Quand il eut deux ans, il commença à voler dans les bois, y passant la plus grande partie du jour, pour ne revenir à l’enclos que quand la nuit approchait. Il continua ce genre de vie jusqu’au printemps suivant où je le vis plusieurs fois s’envoler de son perchoir, sur la cime d’un grand cotonnier, en bordure de l’Ohio, puis après s’y être un moment reposé, reprendre son essor jusqu’à la rive opposée, bien que la rivière, à cet endroit, n’eût pas moins d’un demi-mille de large ; mais toujours il revenait à la tombée de la nuit.

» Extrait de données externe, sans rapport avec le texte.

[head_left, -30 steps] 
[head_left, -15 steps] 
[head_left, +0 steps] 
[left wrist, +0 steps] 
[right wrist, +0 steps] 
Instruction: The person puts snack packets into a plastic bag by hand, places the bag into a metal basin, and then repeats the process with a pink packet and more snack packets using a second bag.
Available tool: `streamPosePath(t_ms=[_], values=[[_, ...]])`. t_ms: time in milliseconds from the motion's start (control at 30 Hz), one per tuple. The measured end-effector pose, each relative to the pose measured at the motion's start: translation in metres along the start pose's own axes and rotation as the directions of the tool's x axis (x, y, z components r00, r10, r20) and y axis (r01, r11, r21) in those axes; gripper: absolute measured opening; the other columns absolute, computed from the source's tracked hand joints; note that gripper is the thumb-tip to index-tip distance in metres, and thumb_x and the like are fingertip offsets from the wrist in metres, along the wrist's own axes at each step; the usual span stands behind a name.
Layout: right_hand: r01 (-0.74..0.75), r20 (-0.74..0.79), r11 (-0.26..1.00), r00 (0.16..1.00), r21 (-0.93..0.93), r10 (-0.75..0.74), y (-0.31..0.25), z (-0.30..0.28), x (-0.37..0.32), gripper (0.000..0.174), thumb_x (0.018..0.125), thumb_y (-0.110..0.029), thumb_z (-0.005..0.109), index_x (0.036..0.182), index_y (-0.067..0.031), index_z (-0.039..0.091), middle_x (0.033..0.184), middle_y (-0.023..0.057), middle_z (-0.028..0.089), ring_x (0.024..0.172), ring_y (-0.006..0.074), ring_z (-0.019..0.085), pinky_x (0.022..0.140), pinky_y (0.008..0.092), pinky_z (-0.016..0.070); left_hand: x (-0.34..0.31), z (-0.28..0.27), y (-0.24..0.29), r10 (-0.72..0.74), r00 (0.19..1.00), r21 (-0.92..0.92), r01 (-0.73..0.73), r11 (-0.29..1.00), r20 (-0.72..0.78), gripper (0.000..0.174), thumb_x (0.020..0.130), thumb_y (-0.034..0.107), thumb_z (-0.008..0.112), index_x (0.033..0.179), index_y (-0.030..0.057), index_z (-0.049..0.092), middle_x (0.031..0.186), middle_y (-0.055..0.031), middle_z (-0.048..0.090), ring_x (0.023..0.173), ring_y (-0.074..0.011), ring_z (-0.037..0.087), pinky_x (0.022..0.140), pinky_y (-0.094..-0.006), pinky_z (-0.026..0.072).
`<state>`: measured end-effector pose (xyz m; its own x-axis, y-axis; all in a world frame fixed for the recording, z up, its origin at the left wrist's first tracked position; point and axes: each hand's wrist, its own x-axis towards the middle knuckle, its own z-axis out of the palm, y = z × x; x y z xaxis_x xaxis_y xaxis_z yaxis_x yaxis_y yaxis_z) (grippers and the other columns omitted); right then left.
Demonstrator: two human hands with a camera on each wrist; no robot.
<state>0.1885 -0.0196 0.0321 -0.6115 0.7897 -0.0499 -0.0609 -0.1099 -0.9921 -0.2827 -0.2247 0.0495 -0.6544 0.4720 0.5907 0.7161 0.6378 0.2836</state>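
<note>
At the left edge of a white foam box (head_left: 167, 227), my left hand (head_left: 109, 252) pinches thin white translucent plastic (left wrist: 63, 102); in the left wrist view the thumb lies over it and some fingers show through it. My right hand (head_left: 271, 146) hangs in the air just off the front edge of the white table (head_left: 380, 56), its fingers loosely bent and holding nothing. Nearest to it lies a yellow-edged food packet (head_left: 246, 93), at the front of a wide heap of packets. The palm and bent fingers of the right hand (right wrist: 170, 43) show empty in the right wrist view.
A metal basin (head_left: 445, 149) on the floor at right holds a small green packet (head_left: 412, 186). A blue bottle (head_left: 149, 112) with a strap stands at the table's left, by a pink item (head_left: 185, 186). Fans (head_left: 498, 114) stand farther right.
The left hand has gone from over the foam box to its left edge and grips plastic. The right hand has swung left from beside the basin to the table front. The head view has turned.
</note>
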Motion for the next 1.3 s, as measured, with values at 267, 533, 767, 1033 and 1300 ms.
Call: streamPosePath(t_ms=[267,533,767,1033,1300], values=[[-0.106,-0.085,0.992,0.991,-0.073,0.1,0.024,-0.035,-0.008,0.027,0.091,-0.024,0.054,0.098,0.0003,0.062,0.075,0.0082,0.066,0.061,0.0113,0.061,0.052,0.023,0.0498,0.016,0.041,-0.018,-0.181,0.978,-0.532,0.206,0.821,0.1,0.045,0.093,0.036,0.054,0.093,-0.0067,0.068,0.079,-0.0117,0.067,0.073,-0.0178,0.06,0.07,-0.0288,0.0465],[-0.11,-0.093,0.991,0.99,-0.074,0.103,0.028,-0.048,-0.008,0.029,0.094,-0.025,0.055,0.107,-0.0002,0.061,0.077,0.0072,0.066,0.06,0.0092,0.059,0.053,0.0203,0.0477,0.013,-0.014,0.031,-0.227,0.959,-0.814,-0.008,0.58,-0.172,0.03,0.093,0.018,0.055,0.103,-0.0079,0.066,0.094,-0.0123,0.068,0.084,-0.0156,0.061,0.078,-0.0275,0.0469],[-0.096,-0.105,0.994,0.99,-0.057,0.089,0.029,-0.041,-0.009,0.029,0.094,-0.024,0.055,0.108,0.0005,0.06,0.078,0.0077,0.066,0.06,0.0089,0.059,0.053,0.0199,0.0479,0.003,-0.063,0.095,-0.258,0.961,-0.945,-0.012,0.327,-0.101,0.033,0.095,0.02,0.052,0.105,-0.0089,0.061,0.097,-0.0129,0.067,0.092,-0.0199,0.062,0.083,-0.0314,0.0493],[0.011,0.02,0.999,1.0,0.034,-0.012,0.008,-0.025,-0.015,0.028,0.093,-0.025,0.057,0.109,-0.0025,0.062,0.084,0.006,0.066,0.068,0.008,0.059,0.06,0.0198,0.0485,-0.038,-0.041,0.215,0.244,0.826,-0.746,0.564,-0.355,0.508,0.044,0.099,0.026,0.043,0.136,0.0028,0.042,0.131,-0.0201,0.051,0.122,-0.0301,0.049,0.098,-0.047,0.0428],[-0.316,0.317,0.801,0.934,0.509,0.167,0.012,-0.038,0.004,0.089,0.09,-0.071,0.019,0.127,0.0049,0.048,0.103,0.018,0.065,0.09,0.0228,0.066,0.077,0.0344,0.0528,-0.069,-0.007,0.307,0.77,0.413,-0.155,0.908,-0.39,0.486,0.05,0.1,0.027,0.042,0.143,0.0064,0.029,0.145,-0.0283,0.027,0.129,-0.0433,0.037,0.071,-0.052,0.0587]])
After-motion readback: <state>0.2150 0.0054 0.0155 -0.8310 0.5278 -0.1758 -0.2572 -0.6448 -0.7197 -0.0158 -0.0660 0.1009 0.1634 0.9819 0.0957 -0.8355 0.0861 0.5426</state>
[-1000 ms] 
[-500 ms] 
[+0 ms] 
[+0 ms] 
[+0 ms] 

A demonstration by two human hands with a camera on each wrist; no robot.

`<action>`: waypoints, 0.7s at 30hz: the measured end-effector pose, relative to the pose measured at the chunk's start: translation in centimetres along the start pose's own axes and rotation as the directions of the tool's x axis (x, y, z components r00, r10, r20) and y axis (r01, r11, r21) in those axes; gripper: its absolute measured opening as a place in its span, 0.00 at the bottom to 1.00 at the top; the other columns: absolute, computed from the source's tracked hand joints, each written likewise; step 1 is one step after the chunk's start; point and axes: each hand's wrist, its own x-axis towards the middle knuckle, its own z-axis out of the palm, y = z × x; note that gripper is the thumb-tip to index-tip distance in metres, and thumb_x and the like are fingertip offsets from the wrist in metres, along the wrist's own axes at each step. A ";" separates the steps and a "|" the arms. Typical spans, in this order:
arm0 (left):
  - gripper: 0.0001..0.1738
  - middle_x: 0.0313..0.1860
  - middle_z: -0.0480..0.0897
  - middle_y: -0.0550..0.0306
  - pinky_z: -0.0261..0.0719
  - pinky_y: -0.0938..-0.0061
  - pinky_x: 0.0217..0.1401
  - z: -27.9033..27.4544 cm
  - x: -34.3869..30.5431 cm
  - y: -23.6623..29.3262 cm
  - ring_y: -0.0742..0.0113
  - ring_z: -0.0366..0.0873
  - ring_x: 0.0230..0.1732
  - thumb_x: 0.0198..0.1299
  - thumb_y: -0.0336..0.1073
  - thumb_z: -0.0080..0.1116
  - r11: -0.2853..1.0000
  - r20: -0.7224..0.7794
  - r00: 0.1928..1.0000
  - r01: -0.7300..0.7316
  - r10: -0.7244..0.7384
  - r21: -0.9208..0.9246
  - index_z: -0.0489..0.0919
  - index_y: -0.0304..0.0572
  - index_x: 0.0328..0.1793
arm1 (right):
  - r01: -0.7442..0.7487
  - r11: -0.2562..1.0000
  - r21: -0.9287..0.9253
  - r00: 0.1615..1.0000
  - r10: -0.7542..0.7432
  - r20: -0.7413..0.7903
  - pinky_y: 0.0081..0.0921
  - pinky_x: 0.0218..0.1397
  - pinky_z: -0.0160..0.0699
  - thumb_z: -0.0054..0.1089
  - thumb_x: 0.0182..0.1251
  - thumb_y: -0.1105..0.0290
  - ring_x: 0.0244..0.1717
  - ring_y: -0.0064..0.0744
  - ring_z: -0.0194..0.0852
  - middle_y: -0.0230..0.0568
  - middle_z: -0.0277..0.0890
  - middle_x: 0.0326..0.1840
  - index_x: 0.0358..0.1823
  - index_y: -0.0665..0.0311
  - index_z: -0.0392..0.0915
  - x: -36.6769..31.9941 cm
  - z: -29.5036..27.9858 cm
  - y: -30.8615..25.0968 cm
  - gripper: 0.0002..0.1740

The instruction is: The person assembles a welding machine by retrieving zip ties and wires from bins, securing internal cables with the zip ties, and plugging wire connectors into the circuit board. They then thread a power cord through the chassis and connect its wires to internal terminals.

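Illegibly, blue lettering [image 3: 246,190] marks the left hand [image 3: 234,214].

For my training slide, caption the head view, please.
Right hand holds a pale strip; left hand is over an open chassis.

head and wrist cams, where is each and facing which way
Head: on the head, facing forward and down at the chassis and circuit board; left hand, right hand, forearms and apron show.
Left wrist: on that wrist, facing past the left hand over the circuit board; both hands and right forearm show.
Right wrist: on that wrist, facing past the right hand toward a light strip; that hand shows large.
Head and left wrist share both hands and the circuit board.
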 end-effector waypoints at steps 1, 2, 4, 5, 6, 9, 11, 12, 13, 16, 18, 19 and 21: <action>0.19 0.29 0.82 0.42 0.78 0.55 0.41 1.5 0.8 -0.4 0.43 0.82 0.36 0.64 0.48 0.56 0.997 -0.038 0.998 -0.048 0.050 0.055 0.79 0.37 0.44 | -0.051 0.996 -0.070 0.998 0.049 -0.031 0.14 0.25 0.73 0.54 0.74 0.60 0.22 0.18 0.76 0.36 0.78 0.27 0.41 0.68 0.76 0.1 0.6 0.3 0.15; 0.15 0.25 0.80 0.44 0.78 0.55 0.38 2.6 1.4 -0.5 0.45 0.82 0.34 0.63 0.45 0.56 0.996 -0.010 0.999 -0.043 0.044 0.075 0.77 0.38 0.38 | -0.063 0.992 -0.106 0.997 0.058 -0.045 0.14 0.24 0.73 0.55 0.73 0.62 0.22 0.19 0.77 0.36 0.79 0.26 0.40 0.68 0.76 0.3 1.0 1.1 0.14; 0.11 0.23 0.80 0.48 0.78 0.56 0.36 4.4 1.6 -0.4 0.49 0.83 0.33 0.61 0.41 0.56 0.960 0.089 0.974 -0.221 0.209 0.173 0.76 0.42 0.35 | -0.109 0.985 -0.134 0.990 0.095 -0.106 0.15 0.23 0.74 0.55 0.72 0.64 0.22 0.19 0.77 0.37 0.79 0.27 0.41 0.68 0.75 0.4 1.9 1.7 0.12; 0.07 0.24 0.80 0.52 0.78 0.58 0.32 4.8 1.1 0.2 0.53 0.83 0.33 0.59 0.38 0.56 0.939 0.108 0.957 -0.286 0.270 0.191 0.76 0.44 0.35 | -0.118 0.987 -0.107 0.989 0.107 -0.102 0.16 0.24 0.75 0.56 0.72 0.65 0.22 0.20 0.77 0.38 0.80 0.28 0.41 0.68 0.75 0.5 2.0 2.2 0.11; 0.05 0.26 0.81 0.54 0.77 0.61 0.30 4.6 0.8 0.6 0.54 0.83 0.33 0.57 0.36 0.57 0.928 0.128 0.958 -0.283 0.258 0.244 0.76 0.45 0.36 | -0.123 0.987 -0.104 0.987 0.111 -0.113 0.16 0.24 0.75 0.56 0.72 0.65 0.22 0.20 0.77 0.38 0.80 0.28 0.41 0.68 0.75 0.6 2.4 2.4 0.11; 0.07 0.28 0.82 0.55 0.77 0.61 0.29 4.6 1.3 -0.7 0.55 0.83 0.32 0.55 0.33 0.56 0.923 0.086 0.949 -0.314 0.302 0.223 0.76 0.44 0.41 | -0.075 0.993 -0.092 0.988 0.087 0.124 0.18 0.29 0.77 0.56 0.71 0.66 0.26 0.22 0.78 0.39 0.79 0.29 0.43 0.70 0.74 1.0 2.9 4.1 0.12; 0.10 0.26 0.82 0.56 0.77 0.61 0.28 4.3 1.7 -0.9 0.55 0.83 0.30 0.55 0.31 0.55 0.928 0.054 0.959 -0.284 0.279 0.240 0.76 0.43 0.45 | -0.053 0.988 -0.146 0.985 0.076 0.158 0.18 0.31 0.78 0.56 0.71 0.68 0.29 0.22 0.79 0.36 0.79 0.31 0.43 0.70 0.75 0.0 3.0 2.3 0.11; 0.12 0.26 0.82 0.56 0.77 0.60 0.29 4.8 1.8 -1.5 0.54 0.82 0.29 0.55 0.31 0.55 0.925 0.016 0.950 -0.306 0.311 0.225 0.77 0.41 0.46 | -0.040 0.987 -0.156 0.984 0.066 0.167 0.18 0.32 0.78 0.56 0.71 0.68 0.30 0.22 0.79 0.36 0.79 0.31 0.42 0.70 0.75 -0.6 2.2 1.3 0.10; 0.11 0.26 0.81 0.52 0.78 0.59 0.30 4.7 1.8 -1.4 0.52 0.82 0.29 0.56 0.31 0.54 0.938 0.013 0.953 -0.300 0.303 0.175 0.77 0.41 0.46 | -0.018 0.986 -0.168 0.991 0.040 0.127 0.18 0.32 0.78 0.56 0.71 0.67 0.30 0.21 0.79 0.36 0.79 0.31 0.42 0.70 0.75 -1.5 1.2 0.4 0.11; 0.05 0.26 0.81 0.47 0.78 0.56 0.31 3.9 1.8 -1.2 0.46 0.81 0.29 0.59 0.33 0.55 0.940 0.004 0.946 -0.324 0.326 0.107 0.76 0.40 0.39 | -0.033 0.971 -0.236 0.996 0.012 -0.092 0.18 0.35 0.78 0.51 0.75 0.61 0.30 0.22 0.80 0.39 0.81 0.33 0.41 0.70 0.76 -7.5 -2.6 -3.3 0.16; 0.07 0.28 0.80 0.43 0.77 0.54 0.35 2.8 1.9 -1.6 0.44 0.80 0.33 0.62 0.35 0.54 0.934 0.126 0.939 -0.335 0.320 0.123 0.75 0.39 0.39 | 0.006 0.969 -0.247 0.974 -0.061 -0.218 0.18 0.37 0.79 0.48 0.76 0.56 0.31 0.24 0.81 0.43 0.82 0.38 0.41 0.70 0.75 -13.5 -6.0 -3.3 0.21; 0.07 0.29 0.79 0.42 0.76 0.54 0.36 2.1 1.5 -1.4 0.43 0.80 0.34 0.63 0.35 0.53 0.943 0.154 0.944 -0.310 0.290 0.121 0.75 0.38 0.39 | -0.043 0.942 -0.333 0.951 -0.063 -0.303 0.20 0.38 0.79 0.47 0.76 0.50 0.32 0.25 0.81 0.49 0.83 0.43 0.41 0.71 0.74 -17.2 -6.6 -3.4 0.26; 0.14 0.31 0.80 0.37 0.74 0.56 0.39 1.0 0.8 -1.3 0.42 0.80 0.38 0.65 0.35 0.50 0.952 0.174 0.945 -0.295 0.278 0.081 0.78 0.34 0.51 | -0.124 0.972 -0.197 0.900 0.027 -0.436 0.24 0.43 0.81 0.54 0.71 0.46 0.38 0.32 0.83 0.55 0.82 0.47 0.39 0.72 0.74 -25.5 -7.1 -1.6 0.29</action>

Un matin, de très bonne heure, je le vis s’envoler vers le bois, dans une autre direction, mais sans faire grande attention à cette circonstance. Cependant, plusieurs jours se passèrent, et l’oiseau ne reparut plus.

Quelque temps après, j’étais à la chasse, me dirigeant vers certains lacs aux environs de Rivière Verte. J’avais fait à peu près cinq milles, lorsque j’aperçus un bel et gros dindon qui traversait le sentier devant moi, et s’en allait en se prélassant tout à son aise. C’était le moment où la chair de ces oiseaux est dans une vraie primeur, et je lançai mon chien qui partit au galop. Il approchait déjà du dindon, et je voyais à ma grande surprise que celui-ci n’avait pas beaucoup l’air de s’en émouvoir. Junon allait sauter dessus, quand soudain elle s’arrêta et tourna la tête vers moi.

Je courus, et jugez de mon étonnement, lorsque je reconnus mon oiseau favori lequel, ayant lui-même reconnu le chien, n’avait pas voulu fuir devant lui ; bien qu’assurément la vue d’un chien étranger n’eût pas manqué de lui faire retrouver à l’instant toutes ses jambes ! Par hasard, un de mes amis passait par là, à la recherche d’un daim blessé ; il prit l’oiseau sur sa selle, devant lui, et le réintégra au domicile. — Le printemps suivant, il fut tué par mégarde, ayant été pris pour un dindon sauvage ; mais on me le rapporta après qu’on l’eut reconnu au ruban rouge qu’il portait toujours autour du cou.

Maintenant, dites-moi, cher lecteur, quel nom donner à ce fait ? Voilà un dindon qui reconnaît mon chien, longtemps son compagnon  dans le verger et dans les champs ! Est-ce ici le résultat de l’instinct ou de la raison : l’effet purement mécanique d’une impression qui se réveille, sans que l’animal en ait conscience, ou bien l’acte d’un esprit intelligent ?

 

J.-J. Audubon, Les Oiseaux d’Amérique, tome I, Paris, Payot, 1945, p. 32s.

La miniature de Jean-Jacques Audubon apparaît à la page 65 de l’ouvrage.